Which then becomes "how many spells are you going to discuss during Ssssion Zero?".
Which is not a problem if you have a small group of friends that all think similarly and have similar experiences, ideas, wants, desires within the game.
But the size that D&D grew and how much WOTC wants D&D to grow such open and spells just are problematic before you talk about video games in VTTs.
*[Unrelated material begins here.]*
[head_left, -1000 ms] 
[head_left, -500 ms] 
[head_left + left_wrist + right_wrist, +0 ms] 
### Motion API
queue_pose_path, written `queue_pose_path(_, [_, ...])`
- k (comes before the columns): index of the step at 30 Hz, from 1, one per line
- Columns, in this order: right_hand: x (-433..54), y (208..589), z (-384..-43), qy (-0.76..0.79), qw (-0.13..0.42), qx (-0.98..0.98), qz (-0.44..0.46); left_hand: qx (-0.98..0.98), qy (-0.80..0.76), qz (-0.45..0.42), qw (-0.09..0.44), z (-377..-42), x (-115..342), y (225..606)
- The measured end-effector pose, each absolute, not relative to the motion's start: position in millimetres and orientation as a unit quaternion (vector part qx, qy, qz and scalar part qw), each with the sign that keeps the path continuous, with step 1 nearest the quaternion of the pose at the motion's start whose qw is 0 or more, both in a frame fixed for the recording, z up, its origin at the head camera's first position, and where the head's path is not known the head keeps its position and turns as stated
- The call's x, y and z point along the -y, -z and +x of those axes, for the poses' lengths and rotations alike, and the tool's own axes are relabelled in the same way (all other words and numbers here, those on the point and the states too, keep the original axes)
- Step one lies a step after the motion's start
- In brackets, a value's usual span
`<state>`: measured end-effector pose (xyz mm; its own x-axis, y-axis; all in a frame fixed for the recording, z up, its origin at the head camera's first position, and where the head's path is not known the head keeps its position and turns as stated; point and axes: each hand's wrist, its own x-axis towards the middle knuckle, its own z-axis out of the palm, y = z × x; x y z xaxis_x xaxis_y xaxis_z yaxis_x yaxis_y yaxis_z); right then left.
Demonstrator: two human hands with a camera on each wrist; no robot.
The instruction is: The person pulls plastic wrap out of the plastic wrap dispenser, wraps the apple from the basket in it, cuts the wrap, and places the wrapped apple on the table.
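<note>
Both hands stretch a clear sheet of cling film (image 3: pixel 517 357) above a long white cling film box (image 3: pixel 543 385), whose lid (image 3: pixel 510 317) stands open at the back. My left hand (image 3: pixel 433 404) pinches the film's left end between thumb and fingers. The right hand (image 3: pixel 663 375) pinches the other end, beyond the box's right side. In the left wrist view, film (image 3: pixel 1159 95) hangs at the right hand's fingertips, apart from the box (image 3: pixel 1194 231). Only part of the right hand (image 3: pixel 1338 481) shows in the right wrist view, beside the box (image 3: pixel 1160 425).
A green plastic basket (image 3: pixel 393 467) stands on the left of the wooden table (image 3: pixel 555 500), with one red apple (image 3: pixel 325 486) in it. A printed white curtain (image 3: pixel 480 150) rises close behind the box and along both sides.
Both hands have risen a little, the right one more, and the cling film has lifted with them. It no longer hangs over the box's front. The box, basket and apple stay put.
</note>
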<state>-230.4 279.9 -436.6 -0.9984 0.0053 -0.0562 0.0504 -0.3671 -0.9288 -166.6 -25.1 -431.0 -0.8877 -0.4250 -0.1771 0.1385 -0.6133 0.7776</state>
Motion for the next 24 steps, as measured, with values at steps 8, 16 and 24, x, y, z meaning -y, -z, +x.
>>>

D&D is slowly becoming too mainstream for such open-endedness.
Never had any issues with it in decades of playing (started in 1990 with Rules Cyclopedia) aside from some people being juvenile with "defecate" commands, but that was a pretty laid back beer-swilling campaign so no harm.
Preach it man. I love when RPGs have a bunch of languages, especially if they're cultural rather racial or the like - the very best I've seen in a D&D product was Taladas, all the way back in 1989, which had a ton of languages, and a cool flow chart with like dots on the flow to show how the languages related to each other, so like if you were a perfect speaker of one language, you might understand about 70% of what was being said in another, closely-related one, and about 20% of a more a distantly related one, and so on.
I do think it's fine for Command to supersede actually knowing the language in question, because I see it as a supernatural command, like in the language of the universe or whatever, the language the gods spoke to bring the world into being. But generally? I like complex language setups.
Yeah, complex languages are a lot like weather. They're something I always want to make important in my campaigns but it's just so easy to be lazy and default to "nice spring day" and "everyone speaks common." Much respect to any DMs who put the effort into things like making languages matter.